I am very new to Phoenix and Elixir, and thrilled by what can be achieved by LiveView without having to rely on JavaScript.
Here is my problem for a side project of mine.
- I have a registration page, powered by LiveView
- Registration page works properly, I am able to validate the user entries (like proper email address, …)

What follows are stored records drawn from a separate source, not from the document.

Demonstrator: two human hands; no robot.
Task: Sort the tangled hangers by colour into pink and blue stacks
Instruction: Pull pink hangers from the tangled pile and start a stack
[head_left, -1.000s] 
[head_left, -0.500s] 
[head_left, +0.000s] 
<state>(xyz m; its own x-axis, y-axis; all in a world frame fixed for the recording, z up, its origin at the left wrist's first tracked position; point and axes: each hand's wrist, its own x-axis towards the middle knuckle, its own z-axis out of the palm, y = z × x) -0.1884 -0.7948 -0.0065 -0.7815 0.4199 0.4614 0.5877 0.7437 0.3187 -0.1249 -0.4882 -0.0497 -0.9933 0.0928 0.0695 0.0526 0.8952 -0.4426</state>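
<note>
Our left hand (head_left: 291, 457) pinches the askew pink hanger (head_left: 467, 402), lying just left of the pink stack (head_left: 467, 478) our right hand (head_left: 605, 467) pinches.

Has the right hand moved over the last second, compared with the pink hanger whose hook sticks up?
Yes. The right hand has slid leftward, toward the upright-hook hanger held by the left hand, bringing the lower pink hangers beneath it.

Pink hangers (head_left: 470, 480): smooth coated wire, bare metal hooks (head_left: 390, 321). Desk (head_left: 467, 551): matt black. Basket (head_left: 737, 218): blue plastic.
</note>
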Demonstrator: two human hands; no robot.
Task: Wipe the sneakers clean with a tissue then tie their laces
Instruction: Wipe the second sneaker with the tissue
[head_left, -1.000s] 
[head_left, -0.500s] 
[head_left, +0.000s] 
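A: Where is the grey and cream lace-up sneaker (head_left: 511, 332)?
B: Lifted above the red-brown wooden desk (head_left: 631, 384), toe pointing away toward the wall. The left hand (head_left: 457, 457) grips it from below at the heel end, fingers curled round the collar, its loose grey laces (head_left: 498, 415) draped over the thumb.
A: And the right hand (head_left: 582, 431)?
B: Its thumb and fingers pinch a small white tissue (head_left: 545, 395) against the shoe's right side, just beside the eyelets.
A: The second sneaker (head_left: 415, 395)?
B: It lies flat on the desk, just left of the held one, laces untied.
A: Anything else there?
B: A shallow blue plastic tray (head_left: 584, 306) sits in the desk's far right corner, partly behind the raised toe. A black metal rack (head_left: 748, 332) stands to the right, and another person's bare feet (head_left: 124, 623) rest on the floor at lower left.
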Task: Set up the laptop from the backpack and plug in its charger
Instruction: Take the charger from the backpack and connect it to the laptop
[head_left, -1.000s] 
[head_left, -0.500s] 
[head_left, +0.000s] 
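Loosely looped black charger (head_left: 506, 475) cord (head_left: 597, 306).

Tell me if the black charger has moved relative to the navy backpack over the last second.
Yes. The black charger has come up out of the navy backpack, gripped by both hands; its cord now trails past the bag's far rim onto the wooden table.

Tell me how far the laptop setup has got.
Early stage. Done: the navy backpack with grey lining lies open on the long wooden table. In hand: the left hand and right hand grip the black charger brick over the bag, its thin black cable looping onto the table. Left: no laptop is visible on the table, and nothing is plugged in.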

- In terms of flows, once the user has registered with email address, password and password confirmation I want to enable them to edit their profile
- The profile page is a normal page (without LiveView) and is protected by an authentication plug that requires the
:current_user
to be populated.
Below is what I have in the non LiveView version of this flow
router.ex
get "/me", ConstituentController, :edit
put "/me", ConstituentController, :update
resources "/sessions", SessionController, only: [:new, :create, :delete]
get "/signup", SignupController, :new
post "/signup", SignupController, :create
Controller
def create(conn, %{"user" => user_params}) do
case Accounts.register_user(user_params) do
{:ok, user} ->
conn
|> FrogzWeb.Auth.login(user)
|> redirect(to: Routes.constituent_path(conn, :edit))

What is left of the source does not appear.